(Task requirements): Using the records below, output the stretch that opens with the line containing "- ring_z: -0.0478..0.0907" and closes with the line containing "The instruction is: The", exactly and including both lines, with nothing more.

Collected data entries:
·····

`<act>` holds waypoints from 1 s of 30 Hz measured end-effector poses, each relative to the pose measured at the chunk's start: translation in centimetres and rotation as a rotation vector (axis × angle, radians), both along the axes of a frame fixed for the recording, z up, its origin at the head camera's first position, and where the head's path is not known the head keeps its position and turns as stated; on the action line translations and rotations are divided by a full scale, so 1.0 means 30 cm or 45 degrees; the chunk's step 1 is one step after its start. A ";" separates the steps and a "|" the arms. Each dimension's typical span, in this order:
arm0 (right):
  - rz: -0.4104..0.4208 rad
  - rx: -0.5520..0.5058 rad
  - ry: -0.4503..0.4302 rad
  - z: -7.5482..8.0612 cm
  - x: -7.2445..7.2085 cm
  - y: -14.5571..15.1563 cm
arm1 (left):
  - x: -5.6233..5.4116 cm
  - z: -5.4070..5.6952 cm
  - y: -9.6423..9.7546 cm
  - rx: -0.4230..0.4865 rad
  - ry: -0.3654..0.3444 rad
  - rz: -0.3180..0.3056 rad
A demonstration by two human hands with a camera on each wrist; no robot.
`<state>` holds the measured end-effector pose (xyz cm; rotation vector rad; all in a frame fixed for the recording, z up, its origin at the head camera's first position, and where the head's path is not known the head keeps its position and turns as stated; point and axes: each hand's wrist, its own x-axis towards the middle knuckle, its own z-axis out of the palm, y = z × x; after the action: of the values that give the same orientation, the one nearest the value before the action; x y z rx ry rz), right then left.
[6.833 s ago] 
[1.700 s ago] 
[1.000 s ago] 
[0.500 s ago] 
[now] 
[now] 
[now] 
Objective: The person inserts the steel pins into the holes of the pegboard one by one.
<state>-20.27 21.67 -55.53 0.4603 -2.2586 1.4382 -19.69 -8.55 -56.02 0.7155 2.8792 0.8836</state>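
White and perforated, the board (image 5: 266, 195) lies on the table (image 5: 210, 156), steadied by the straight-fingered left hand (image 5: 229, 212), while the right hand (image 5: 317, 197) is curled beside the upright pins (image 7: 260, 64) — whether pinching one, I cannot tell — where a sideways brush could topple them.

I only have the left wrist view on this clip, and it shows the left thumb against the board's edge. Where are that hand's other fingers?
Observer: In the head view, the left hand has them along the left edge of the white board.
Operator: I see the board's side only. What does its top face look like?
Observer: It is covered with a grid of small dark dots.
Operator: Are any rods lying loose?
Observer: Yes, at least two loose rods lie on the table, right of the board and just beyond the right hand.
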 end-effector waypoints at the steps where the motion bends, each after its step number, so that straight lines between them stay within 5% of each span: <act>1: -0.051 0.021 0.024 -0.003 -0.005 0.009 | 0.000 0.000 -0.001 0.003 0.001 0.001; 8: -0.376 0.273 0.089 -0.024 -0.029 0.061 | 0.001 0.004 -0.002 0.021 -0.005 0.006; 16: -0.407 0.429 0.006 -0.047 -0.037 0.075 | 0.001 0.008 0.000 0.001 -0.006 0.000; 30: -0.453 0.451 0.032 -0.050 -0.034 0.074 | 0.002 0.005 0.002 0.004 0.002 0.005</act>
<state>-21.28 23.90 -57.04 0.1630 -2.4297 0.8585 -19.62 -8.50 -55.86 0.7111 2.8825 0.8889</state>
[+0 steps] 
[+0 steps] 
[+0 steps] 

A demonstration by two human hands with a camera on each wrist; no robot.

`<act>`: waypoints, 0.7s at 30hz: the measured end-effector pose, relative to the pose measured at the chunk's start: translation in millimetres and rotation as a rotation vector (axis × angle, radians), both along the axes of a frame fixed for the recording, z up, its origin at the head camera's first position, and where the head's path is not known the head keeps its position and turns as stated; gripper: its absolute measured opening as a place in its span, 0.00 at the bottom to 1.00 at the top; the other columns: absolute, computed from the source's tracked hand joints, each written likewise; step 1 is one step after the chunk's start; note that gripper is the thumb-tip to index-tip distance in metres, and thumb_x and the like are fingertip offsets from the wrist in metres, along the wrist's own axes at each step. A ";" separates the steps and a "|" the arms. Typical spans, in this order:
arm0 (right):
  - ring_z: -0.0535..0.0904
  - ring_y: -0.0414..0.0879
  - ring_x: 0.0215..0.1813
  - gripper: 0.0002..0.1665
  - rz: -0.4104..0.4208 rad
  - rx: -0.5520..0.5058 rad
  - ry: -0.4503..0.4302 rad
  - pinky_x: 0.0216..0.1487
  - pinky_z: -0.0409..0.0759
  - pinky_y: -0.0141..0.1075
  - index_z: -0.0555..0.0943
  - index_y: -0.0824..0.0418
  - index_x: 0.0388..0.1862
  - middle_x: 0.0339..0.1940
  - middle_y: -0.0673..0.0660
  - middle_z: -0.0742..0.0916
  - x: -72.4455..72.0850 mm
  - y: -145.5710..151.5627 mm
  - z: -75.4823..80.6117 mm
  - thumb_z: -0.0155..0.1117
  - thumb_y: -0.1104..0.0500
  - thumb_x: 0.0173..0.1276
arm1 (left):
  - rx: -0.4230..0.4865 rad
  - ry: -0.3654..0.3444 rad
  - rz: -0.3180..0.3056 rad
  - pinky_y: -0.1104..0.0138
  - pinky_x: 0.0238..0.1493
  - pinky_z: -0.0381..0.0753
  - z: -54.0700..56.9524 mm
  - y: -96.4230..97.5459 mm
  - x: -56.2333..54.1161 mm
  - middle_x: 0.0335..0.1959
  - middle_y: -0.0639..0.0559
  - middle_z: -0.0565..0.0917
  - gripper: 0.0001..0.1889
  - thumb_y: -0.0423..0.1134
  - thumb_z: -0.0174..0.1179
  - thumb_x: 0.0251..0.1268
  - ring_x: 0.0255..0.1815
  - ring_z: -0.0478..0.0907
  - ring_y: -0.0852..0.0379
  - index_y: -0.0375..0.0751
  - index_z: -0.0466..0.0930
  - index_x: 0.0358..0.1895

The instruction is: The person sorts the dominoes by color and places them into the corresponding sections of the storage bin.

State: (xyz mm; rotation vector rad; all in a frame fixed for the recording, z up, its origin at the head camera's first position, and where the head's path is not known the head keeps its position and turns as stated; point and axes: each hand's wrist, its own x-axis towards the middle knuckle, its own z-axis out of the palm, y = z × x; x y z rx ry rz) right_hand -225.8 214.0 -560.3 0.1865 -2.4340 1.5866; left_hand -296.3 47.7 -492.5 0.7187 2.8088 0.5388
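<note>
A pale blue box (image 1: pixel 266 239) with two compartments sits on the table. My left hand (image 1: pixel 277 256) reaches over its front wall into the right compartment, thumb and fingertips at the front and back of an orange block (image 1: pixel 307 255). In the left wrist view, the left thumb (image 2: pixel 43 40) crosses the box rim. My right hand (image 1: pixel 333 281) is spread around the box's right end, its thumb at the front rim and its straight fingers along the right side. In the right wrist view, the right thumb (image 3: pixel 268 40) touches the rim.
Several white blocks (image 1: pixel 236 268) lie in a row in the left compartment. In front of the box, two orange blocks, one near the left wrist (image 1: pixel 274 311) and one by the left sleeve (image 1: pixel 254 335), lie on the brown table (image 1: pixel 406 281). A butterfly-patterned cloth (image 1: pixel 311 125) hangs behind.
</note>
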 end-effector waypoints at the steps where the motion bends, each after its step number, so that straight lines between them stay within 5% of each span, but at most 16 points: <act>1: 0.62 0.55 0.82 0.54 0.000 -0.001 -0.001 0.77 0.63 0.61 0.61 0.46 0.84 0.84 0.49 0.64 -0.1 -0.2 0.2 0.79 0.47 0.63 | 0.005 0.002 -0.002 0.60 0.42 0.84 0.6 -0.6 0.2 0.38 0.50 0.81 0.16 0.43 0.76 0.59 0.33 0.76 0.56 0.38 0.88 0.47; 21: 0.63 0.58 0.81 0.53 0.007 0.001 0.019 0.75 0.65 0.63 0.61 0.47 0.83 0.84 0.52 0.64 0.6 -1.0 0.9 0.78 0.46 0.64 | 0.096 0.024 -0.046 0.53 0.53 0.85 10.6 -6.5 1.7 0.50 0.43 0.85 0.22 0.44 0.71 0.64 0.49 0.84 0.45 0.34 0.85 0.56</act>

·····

(The completed task):
  - ring_z: -0.0478..0.0907
  - ring_y: -0.0852..0.0379
  - index_y: -0.0375..0.0751
  - index_z: -0.0466..0.0930
  - index_x: 0.0358..0.1895

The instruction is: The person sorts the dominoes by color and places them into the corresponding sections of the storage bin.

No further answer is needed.